In our study, a possible explanation for the high proportion of patients classified as low risk is the heightened clinical suspicion of pulmonary hypertension in our specialized medical center, which may lead to earlier diagnosis. Additionally, physiological adaptation to chronic hypoxia at high altitudes could alter hemodynamic parameters, potentially affecting the prognostic accuracy of current risk stratification models.^16–24 As a result, a greater proportion of patients may meet low-risk criteria despite ongoing disease progression, which may differ from findings in previously published studies and populations living at sea level.^20,24,25 Future research should focus on validating risk scores in our population to ensure precise prognostication and optimal clinical decision-making.

Limitations

Among the study's limitations is the exclusive inclusion of patients from a single hospital, which may restrict the external validity of the findings. However, given that the characteristics of our population are very similar to those of other patient series and that a standard technique was used, the impact of this limitation is likely minimal. The study's observational nature carries the risk of confounding by uncontrolled factors. Strengths of our study include the rigor in data collection from medical records and the verification of the diagnosis of PAH. Additionally, the study was conducted in a multidisciplinary center experienced in pulmonary hypertension, ensuring timely diagnosis and appropriate follow-up during the study period.

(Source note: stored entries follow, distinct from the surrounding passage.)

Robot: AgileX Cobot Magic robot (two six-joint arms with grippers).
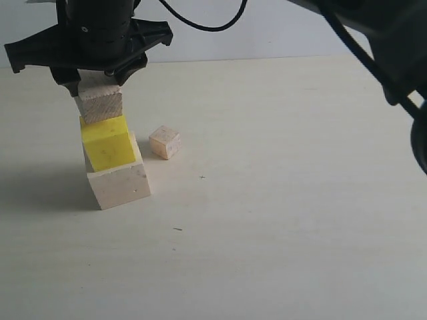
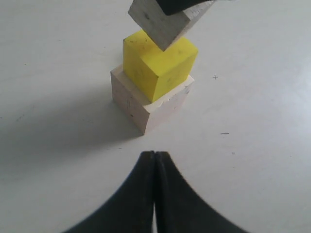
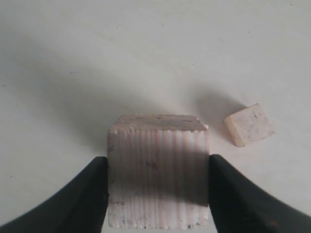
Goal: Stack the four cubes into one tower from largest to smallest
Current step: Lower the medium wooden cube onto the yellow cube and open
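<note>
The largest pale wood cube sits on the table with the bright yellow cube on top of it, turned slightly. My right gripper is shut on the light-brown wood cube, holding it right at the yellow cube's top; I cannot tell if they touch. The smallest pinkish cube lies on the table just beside the stack. My left gripper is shut and empty, a short way in front of the stack.
A dark arm and cable cross the upper right corner of the exterior view. The pale tabletop stretches right of the stack, with a wall behind its far edge.
</note>
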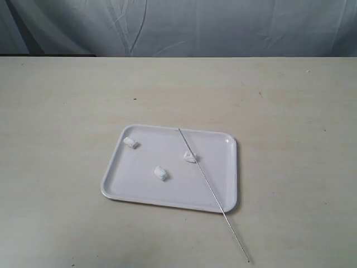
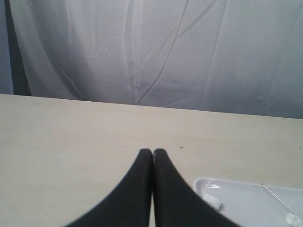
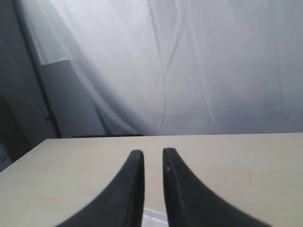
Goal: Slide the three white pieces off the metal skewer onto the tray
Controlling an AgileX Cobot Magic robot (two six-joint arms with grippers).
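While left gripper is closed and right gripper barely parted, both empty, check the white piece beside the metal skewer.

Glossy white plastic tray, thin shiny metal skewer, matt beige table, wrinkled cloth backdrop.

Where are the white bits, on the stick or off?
The corner piece and middle piece lie loose on the tray, off the skewer. Third piece touches it; cannot tell.
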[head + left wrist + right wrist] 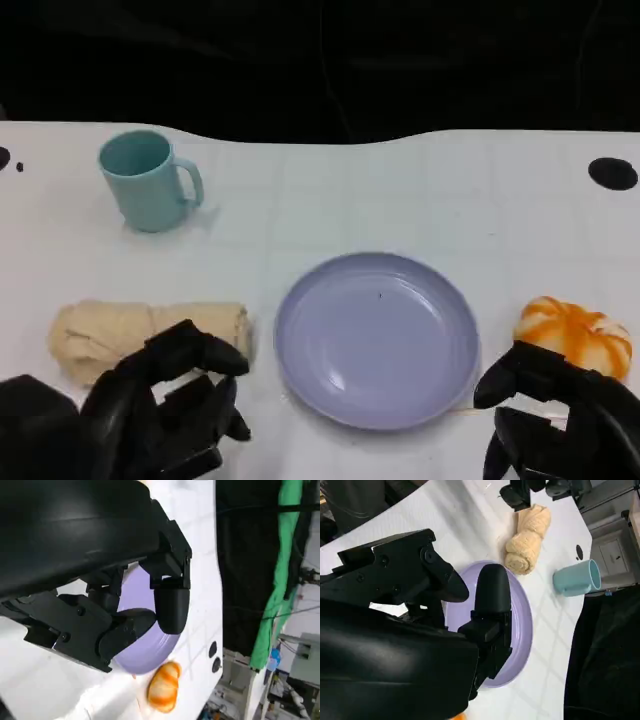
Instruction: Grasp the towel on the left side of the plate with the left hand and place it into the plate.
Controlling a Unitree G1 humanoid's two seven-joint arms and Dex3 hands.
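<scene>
**Ana:** White bench [420,190] ran wide under a dark backdrop. The towel [140,335], a beige roll, lay flat on it, just left of the plate [377,338] and not touching its rim.

**Ben:** And the left robot hand [165,405]?

**Ana:** It hovered at the towel's near edge, black fingers [195,355] curled over that edge, spread apart and holding nothing that I could see. Whether the tips touched the cloth, I couldn't tell.

**Ben:** The plate itself?

**Ana:** Lavender, round, nothing in it, sitting mid-bench. The right wrist view showed it too, with the towel beyond it.

**Ben:** Right side?

**Ana:** The right robot hand [560,420] hung low at the near right corner, fingers bent but parted, clasping nothing. Just behind it sat an orange-and-white bun [575,330], right of the plate and a little apart from it.

**Ben:** Further back?

**Ana:** A teal mug [148,182] stood upright at the far left, handle pointing right, well apart from the towel.
</scene>
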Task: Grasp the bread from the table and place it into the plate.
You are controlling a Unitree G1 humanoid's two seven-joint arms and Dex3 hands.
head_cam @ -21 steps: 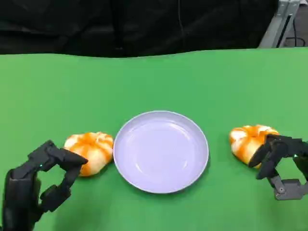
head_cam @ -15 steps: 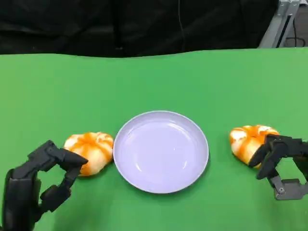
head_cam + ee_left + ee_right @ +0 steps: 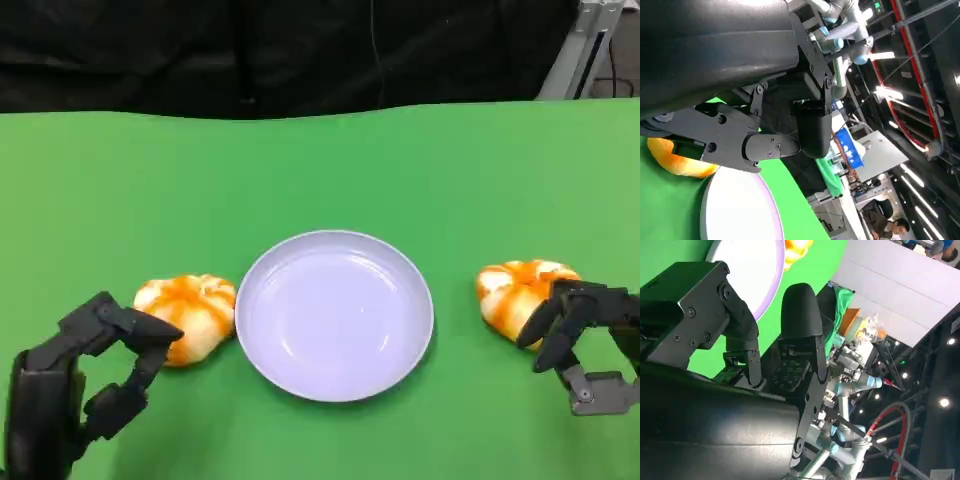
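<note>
Bread: an orange-glazed round bun (image 3: 187, 316) lies lower left on the green surface (image 3: 320, 170), left hand (image 3: 85, 385) spread beside it, unclosed. Centre, round lavender plate (image 3: 334, 314). Lower right, second glazed bun (image 3: 517, 295), right hand (image 3: 578, 340) apart. Close fingers evenly around before lifting.

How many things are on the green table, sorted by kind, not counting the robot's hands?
Bread rolls: 2, one left of the plate, one right of it
Plates: 1
Total: 3
</note>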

A high proportion of our cohort had PAH associated with congenital heart disease, a subgroup known for its relatively better survival when reaching adulthood.^50,51 This could have contributed to the overall high survival rates observed. However, our study included patients with different PAH subtypes, and survival was also influenced by factors such as early diagnosis, appropriate risk stratification, and comprehensive multidisciplinary management. While the presence of PAH associated with congenital heart disease may have played a role in the favorable outcomes, our findings highlight the importance of specialized care in improving survival at high altitudes.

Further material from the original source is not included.